For this exercise, write out only the lines of the entries below from the one with "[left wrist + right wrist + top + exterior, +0" up to and including the one with "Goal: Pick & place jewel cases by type", exactly as they are. Pictures stay out.

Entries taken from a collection
+++

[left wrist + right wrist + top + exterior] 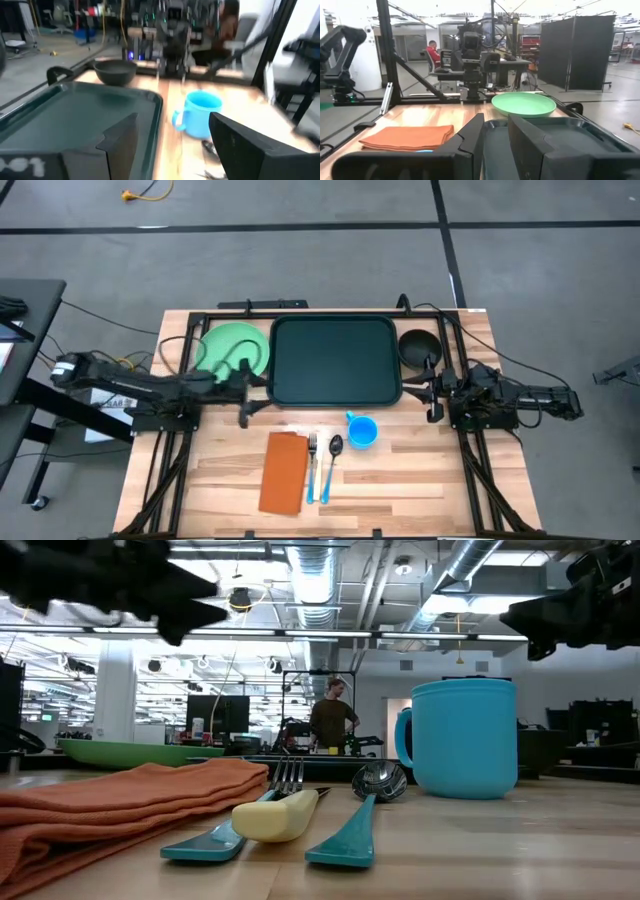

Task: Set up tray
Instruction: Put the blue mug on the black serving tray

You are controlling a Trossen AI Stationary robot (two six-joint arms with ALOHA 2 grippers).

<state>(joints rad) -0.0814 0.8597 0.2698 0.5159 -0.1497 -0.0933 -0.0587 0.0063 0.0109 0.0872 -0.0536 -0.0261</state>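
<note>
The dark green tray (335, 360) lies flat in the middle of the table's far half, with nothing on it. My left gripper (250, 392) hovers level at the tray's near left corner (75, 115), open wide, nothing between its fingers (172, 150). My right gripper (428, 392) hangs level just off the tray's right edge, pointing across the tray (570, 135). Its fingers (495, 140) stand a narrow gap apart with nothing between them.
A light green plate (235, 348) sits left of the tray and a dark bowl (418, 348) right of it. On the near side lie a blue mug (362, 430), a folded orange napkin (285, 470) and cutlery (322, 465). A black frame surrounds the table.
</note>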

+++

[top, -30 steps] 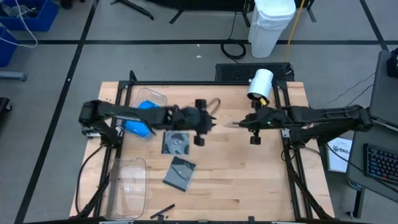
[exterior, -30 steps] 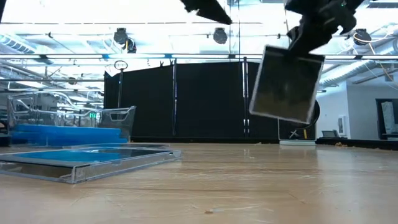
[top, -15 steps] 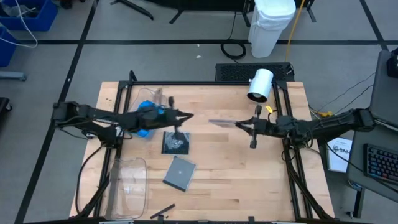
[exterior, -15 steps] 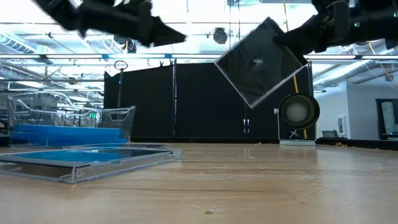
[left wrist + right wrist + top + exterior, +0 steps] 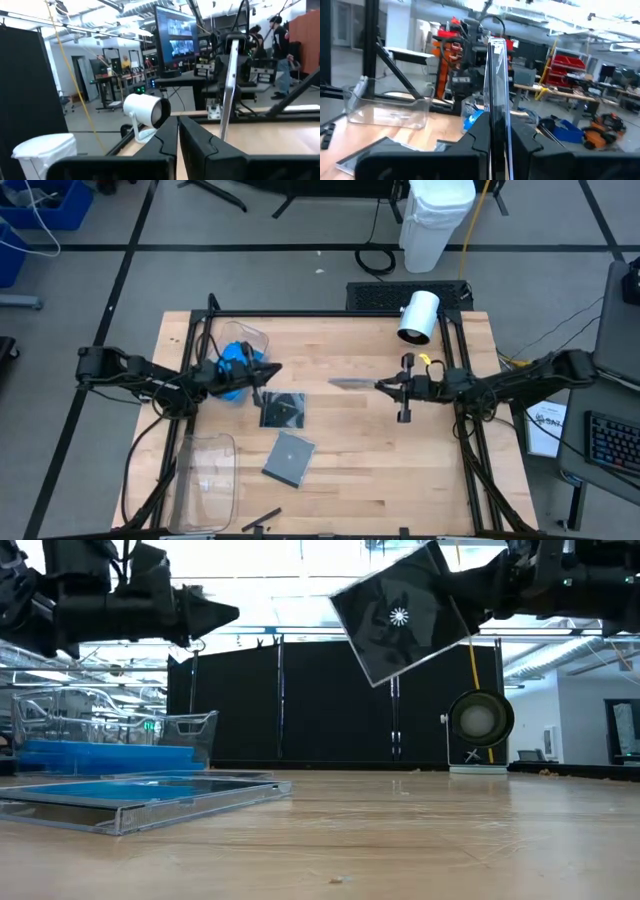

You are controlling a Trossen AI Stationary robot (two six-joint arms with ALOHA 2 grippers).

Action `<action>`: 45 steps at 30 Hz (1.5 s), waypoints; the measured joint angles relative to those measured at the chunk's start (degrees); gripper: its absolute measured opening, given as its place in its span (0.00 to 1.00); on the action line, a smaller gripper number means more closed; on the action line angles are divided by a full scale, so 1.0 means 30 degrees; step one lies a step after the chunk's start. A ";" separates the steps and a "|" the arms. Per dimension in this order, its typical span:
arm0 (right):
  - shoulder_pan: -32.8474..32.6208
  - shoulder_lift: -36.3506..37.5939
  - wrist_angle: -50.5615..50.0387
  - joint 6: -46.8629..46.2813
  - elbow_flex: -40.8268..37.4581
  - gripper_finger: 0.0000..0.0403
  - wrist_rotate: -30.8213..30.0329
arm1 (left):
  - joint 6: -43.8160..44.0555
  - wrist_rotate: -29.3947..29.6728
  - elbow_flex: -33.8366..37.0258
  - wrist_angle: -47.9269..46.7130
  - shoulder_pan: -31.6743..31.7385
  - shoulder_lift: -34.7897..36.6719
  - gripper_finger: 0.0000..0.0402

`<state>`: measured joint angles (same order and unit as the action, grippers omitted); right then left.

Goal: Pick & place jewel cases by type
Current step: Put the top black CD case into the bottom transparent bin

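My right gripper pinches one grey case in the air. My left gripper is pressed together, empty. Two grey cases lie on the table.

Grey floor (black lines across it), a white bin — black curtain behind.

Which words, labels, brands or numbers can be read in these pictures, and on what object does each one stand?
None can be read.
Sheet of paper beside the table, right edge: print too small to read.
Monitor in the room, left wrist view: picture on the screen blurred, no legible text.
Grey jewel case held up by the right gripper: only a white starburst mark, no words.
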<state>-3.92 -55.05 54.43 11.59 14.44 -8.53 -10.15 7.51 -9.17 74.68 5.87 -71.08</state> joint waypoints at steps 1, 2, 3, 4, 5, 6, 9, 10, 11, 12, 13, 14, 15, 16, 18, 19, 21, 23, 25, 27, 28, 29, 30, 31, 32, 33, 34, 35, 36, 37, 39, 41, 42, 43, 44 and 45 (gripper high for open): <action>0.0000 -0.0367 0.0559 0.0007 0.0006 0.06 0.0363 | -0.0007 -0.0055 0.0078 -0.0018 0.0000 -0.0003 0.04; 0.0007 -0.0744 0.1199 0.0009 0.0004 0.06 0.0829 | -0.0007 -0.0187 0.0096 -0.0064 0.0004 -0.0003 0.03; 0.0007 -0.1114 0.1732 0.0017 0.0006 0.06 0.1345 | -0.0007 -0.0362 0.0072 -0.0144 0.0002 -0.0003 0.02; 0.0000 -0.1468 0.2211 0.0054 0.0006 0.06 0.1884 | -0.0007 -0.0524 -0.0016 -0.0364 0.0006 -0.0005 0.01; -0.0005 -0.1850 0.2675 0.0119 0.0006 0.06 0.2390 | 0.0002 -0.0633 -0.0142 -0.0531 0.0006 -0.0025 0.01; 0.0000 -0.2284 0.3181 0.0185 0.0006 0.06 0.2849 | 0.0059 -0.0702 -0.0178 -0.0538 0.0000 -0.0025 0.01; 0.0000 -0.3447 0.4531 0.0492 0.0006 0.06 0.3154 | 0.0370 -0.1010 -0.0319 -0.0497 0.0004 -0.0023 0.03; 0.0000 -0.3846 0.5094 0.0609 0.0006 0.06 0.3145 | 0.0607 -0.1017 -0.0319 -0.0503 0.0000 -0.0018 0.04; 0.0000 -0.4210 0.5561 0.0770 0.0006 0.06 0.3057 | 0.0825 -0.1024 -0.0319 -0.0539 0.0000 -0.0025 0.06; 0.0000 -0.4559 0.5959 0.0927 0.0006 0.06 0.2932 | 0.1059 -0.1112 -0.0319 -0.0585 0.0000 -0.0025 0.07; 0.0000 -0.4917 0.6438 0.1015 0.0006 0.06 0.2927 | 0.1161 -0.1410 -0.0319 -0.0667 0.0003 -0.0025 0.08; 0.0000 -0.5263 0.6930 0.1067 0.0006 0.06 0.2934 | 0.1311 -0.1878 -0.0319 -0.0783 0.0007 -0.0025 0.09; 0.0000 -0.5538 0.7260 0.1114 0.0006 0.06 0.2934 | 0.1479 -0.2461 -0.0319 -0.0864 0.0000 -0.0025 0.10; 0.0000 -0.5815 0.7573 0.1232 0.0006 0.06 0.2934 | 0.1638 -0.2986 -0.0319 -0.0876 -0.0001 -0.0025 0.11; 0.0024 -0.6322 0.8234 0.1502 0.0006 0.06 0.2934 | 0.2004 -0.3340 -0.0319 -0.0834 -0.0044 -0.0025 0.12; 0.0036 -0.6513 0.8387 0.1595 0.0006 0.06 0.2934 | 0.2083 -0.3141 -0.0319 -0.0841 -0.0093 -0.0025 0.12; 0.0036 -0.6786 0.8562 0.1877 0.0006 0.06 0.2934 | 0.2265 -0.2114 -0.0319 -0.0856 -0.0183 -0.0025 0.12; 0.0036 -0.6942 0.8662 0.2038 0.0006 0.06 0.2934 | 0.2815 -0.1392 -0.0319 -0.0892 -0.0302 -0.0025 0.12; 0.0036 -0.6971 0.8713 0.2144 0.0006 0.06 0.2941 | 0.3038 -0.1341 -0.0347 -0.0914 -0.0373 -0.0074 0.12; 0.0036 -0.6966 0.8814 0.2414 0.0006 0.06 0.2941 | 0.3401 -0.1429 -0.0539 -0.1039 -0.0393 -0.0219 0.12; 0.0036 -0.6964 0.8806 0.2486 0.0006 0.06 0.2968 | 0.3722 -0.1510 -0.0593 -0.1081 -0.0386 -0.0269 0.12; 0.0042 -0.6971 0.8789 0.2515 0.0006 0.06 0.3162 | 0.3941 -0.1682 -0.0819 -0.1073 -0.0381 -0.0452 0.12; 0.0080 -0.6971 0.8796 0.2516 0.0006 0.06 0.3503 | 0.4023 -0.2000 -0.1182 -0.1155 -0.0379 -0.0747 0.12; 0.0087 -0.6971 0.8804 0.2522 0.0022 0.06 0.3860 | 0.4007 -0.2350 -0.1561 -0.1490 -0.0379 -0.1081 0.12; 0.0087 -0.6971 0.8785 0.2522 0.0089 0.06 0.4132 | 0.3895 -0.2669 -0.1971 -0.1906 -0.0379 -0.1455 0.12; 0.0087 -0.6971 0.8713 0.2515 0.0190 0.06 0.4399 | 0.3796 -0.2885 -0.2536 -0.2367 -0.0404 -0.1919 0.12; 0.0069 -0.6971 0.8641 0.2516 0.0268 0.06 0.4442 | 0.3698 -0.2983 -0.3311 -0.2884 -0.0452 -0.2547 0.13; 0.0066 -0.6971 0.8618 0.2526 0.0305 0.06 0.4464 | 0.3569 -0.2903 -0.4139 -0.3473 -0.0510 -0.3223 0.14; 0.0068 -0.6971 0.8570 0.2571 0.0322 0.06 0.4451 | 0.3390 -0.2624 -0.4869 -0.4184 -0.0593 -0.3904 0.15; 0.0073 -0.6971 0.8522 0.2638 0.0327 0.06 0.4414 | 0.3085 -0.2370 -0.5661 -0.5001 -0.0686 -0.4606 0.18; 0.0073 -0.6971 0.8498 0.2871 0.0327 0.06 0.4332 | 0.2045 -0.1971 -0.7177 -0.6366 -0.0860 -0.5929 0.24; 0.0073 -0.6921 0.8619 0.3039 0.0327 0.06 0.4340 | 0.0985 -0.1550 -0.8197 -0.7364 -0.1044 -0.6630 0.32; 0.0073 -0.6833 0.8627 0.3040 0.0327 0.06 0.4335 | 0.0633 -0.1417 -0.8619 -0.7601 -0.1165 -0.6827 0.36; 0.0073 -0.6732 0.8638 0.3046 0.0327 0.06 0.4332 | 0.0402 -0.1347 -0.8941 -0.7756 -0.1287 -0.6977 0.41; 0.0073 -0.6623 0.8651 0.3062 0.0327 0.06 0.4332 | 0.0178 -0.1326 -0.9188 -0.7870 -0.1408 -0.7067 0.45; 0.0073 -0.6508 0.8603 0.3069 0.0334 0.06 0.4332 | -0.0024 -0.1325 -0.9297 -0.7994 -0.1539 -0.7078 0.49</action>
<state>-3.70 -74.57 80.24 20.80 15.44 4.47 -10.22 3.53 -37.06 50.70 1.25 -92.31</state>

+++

Response:
[left wrist + right wrist + top + exterior, +0 steps] 

You are controlling a Trossen AI Stationary robot (two six-joint arms with ALOHA 2 grippers).

Action `<action>`: 45 steps at 30 Hz (1.5 s), waypoints; the measured joint angles relative to those measured at the chunk's start (degrees); gripper: its absolute measured opening, given as its place in its span (0.00 to 1.00); on the action line, a smaller gripper number means more closed; on the action line angles are divided by a full scale, so 1.0 means 30 degrees; step one lies a step after the chunk's start. A ";" separates the steps and a "|" the arms. Per dimension in this order, its typical span:
arm0 (right):
  - shoulder_pan: -32.8474..32.6208
  - shoulder_lift: -36.3506..37.5939
  - wrist_angle: -50.5615..50.0387
  - joint 6: -46.8629..46.2813
  - elbow_flex: -40.8268..37.4581
  - gripper_finger: 0.0000..0.0403
  - wrist_rotate: -30.8213..30.0329
arm1 (left):
  - joint 6: -43.8160..44.0555
  - wrist_rotate: -29.3947..29.6728
  - elbow_flex: -33.8366..37.0258
  - wrist_angle: -47.9269..46.7130
  - shoulder_pan: -31.6743..31.7385
  - shoulder_lift: -34.7897..36.6719
  - gripper_finger: 0.0000..0.0402

`<state>`: measured joint angles (same order and unit as the action, grippers omitted); right then left.

Goal: Pick & place jewel cases by type

The output is complete, and nothing more is needed.